Exercise instructions: Would you copy every line of the listing below that includes the word "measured"?

Recorded information:

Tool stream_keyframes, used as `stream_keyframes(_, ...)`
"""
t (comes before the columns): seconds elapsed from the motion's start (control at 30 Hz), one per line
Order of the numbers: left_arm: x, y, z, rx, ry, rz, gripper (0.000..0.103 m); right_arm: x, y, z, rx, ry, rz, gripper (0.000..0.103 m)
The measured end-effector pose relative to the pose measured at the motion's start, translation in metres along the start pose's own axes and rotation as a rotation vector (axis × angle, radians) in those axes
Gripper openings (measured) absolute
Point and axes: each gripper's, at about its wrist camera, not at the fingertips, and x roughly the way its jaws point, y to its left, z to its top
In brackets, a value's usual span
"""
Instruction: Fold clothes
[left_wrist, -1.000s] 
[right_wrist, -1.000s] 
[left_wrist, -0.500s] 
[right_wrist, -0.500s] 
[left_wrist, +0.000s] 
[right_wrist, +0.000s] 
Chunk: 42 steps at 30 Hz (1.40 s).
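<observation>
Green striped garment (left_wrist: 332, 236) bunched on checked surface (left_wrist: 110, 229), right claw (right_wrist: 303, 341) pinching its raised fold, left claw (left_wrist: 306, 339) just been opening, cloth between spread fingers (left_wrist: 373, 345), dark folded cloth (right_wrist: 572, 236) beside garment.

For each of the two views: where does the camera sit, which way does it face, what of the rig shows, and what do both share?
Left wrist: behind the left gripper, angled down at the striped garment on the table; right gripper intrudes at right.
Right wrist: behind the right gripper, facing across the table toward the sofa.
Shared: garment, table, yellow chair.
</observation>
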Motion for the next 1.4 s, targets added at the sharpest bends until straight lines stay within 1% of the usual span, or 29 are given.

Problem solution:
The measured end-effector pose relative to the pose measured at the motion's start, translation in metres along the start pose's own axes and rotation as a rotation vector (axis × angle, radians) in those axes
Gripper openings (measured) absolute

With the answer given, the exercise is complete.